Unfortunately we cannot record online conversions for all of our clients. Some clients don't sell online, and although clients may have an enquiry form or something similar that people can complete on the website, it is often quite limited. Hence recently we have started to look at the bounce rate as an indicator of whether a keyword provides relevant traffic or not. People that leave the site without looking at any other pages than the landing page, are probably less likely to convert than people that visit more than one page on the website. Hence when determining bids for such a client, we would be willing to pay more for keywords that have a lower bounce rate. Basically, we consider anyone going to another page on the website to “convert”, as they seem to have become somewhat interested in the website.
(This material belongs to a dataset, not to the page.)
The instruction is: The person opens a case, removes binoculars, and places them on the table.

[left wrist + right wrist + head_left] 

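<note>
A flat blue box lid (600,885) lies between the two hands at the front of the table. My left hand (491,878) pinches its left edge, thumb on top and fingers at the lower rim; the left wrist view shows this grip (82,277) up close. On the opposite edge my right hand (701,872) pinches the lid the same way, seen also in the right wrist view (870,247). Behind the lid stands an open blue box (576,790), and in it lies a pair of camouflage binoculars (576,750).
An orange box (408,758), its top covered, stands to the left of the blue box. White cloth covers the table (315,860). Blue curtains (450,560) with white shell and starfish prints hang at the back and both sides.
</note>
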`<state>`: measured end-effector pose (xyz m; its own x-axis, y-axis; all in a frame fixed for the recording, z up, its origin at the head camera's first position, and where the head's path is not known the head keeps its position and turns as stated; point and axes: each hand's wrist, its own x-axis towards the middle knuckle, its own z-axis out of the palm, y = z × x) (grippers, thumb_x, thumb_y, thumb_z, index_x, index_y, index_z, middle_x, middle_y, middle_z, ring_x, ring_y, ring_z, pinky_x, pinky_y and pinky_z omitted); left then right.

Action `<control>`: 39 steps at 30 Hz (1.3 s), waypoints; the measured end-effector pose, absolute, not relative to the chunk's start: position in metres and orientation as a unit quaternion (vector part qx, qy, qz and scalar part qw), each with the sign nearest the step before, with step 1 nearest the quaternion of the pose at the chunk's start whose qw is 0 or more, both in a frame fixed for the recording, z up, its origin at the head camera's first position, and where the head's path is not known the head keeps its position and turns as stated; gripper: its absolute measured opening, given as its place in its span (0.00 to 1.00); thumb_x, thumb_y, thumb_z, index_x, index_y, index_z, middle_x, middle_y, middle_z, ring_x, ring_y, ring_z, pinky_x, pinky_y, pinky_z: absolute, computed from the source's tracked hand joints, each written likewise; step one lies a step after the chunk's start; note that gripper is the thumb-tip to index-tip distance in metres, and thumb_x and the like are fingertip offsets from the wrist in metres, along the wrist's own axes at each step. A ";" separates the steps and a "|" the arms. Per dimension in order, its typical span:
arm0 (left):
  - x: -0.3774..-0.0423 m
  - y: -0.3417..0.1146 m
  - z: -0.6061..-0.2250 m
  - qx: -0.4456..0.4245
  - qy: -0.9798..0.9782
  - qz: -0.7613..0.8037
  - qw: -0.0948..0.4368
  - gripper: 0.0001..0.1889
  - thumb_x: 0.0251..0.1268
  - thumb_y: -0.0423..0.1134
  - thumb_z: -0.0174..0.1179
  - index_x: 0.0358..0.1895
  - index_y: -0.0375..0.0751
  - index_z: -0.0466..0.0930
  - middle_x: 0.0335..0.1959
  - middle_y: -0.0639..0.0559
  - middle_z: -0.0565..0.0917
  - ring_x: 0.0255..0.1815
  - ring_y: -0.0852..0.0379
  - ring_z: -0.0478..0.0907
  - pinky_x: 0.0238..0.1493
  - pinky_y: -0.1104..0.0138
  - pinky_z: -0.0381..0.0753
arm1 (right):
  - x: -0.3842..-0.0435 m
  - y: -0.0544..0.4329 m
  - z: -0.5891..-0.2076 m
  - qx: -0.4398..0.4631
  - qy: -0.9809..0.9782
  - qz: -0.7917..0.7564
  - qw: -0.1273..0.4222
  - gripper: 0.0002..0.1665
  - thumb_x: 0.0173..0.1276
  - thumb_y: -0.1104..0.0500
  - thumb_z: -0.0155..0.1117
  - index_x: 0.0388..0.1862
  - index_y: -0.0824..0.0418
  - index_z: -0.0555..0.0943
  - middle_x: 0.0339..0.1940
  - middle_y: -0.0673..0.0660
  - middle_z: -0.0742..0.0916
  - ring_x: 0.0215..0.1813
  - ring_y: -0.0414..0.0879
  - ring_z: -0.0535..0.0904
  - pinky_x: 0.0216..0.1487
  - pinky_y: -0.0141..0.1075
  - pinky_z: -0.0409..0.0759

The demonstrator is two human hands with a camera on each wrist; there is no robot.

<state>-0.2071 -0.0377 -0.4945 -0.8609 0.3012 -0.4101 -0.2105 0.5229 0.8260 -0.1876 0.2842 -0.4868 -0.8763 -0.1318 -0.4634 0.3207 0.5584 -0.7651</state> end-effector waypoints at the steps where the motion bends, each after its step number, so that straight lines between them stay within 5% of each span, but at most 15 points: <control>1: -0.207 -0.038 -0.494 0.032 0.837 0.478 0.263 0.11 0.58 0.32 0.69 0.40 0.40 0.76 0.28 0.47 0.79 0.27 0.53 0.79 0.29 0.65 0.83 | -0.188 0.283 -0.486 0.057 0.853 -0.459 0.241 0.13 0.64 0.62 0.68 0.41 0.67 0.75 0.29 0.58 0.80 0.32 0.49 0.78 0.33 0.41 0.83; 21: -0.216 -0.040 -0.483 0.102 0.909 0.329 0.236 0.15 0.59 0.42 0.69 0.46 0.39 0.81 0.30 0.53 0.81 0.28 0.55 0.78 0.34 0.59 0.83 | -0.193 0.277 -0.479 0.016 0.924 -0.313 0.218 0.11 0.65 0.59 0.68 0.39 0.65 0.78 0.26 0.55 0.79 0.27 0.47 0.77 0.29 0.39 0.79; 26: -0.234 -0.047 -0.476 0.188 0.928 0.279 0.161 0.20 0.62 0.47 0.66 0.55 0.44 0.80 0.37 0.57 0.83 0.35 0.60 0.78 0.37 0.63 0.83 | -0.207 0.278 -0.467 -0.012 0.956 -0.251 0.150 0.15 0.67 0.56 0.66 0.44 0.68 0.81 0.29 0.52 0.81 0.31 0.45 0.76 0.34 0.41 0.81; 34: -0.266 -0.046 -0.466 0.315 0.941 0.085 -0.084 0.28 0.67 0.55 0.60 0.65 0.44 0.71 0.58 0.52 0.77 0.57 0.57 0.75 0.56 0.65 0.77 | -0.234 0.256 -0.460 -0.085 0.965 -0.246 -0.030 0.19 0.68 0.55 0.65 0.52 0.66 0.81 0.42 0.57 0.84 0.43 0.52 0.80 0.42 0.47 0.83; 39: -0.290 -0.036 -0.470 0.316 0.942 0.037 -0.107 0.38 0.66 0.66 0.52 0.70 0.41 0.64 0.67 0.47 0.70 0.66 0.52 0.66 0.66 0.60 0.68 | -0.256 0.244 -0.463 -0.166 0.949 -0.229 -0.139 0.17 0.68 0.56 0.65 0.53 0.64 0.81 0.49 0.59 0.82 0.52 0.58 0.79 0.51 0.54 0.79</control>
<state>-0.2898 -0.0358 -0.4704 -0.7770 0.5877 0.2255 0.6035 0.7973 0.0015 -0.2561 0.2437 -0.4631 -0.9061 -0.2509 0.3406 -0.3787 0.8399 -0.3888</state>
Using this concept, once more we can use our models to determine optimal bids for the keywords.

Low Traffic Keywords

The Sayu Bid Optimizer estimates the relation between the CTR, position and CPC, but we need sufficient data to estimate these models with an accuracy that makes them useful to determine optimal bids. For keywords for which limited data is available, we may not be able to find a statistically significant relation between the CTR, position and CPC, and hence we may not be able to determine the optimal bid using data for that keyword only. However, Sayu structures the PPC accounts into meaningful campaigns and adgroups, where each adgroup is related to one core phrase, and the keywords are build around that phrase. By structuring the account in this way, apart from writing targeted text ads in each adgroup, we can also use the data at adgroup level to determine optimal bids for individual keywords, as all keywords within an adgroup are closely related. The long tail keywords in those adgroups, with filler terms such as buy, online, quality, best, etc., may have limited data, but when determining optimal bids we can use the data from the keyword itself in combination with other data from that adgroup to determine the optimal bid.

Conclusion

Although the model described in Optimal Bidding for Pay Per Click Advertising appears to be a much simplified version of reality, it still can be used in situations where the PPC campaigns are affected by seasonality, have keywords with different characteristics, have low volume keywords, and even in a situation where we cannot record online conversions.